Cost Function #
also known as an objective function
measure of the difference between predicted values and actual values
quantifies the error between a model’s predicted values and actual values
measures the model’s error on a group of datapoints
method used to predict values by drawing the best-fit line through the data
used to evaluate the accuracy of a model’s predictions
guides the process of adjusting the model’s parameters in order to minimise the difference between predicted and actual values
flowchart TD CF["Cost<br/>function"] -->|measures| ERR["Prediction<br/>error"] CF -->|guides| OPT["Optimisation<br/>(training)"] CF -->|includes| DATA["Data<br/>fit"] CF -->|may include| PEN["Penalty<br/>(regularisation)"] style CF fill:#90CAF9,stroke:#1E88E5,color:#000 style ERR fill:#CE93D8,stroke:#8E24AA,color:#000 style OPT fill:#CE93D8,stroke:#8E24AA,color:#000 style DATA fill:#C8E6C9,stroke:#2E7D32,color:#000 style PEN fill:#C8E6C9,stroke:#2E7D32,color:#000
Key takeaway: In ML, we choose model parameters to minimise a cost $J$. For linear regression, the most common choice is the squared error cost.
Training set and model #
You have a training set with:
- input features $x$
- output targets $y$
The linear regression model is:
\[ f_{w,b}(x)=wx+b \]The values $w$ and $b$ are the parameters of the model. You adjust them during training to improve the model.
You may also hear:
- $w,b$ called coefficients
- $w,b$ called weights
What w and b do #
Different values of $w$ and $b$ give different straight lines.
- $b$ is the y-intercept: the value of the prediction when $x=0$
- $w$ is the slope: how much the prediction changes when $x$ increases
Examples:
- If $w=0$ and $b=1.5$: the model predicts a constant $1.5$ (horizontal line)

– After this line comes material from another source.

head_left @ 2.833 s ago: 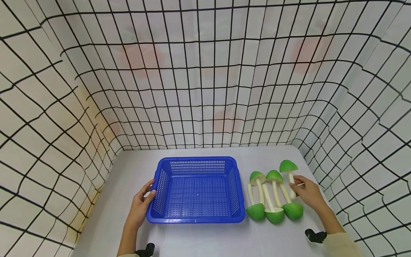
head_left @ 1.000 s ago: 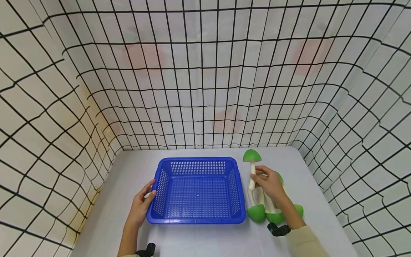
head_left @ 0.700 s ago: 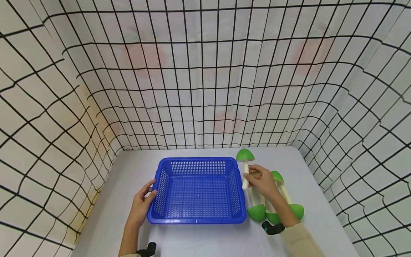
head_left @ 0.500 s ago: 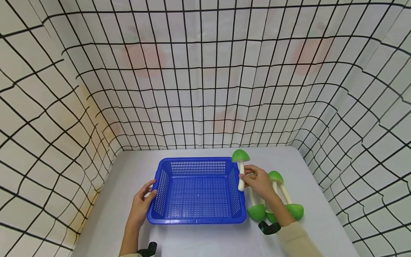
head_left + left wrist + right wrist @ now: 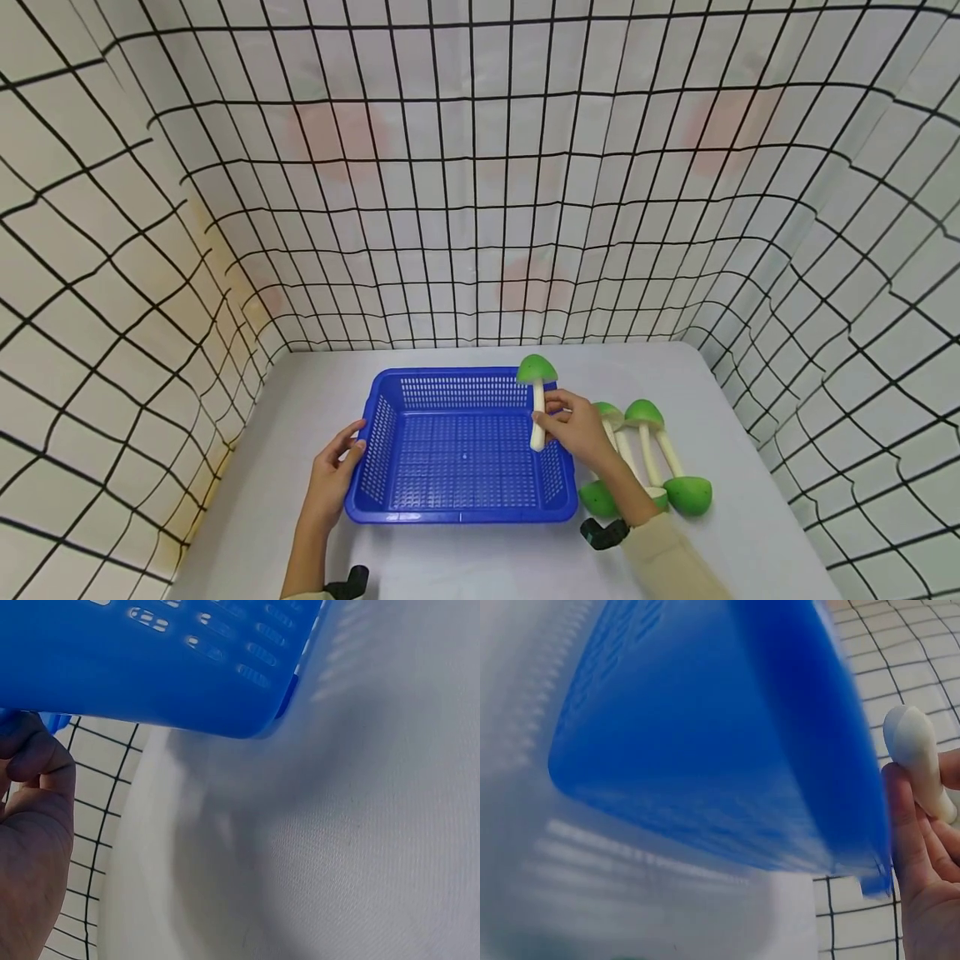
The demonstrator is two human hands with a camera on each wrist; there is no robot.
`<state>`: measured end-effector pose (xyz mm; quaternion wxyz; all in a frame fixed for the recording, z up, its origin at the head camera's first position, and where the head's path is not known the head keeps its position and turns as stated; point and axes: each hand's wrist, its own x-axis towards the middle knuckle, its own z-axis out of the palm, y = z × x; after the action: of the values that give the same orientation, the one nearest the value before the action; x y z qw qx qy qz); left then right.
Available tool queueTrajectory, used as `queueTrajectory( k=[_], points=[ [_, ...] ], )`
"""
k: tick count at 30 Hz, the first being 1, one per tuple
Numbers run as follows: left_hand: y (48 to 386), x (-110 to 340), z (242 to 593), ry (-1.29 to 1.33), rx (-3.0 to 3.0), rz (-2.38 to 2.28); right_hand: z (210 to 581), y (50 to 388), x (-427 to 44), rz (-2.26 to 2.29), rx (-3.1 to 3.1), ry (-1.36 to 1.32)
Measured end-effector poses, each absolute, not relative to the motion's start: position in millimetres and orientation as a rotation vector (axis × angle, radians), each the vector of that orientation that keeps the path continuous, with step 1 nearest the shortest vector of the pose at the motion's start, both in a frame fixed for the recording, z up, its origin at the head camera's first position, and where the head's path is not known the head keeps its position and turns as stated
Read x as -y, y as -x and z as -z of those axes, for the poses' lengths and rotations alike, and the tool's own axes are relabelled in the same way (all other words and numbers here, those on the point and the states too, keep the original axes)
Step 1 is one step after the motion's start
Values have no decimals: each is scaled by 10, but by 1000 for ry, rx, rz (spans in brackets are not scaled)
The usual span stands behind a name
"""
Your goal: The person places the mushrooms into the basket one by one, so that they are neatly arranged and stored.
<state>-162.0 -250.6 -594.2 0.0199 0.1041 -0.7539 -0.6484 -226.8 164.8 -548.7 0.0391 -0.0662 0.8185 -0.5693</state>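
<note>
My right hand (image 5: 577, 427) pinches the white stem of a green-capped mushroom (image 5: 537, 369), held cap up over the right side of the blue basket (image 5: 461, 517). In the right wrist view the stem (image 5: 917, 754) sits between the thumb and fingers of the right hand (image 5: 930, 877), beside the basket's outer wall (image 5: 690, 727). My left hand (image 5: 330, 479) grips the basket's left rim, thumb on top. The left wrist view has the left hand (image 5: 34, 825) at the edge of the basket (image 5: 150, 667). Nothing lies inside the basket.
Several green-capped mushrooms (image 5: 687, 495) lie side by side on the white table (image 5: 480, 558), right of the basket and partly behind the right forearm. White walls with a black grid (image 5: 480, 183) stand behind and on both sides.
My right hand has carried the mushroom leftward from the group on the right, over the basket's right rim. The left hand has kept its grip on the basket, which has barely moved.
</note>
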Motion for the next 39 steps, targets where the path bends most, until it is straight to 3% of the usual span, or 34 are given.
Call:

- If $w=0.5$ and $b=0$: the line passes through the origin and has slope $0.5$
- If $w=0.5$ and $b=1$: same slope, shifted up by 1
Predictions on training examples #
A training example is written as: $(x^{(i)},y^{(i)})$
For input $x^{(i)}$, the model predicts:
\[ \hat{y}^{(i)} = f_{w,b}\!\left(x^{(i)}\right)=wx^{(i)}+b \] $f_{w,b}\!\left(x^{(i)}\right)$ : our prediction for example $i$ using parameters $w,b$Goal: choose $w$ and $b$ so that $\hat{y}^{(i)}$ is close to $y^{(i)}$ for many (ideally all) training examples.
Computing Cost #
Equation for cost with one variable is:
\[ J(w,b)=\frac{1}{2m}\sum_{i=0}^{m-1}\left(f_{w,b}\!\left(x^{(i)}\right)-y^{(i)}\right)^2 \] $\left(f_{w,b}\!\left(x^{(i)}\right)-y^{(i)}\right)^2$ : the squared difference between the target value and the predictionThe squared differences are summed over all the $m$ examples and divided by $2m$ to produce the cost $J(w,b)$

Intuition: error and squared error #
For one example $i$, the error is:
\[ \hat{y}^{(i)}-y^{(i)} \]Squared error for example $i$:
\[ \left(\hat{y}^{(i)}-y^{(i)}\right)^2 \]The cost function sums squared errors over the dataset and averages them (via $2m$).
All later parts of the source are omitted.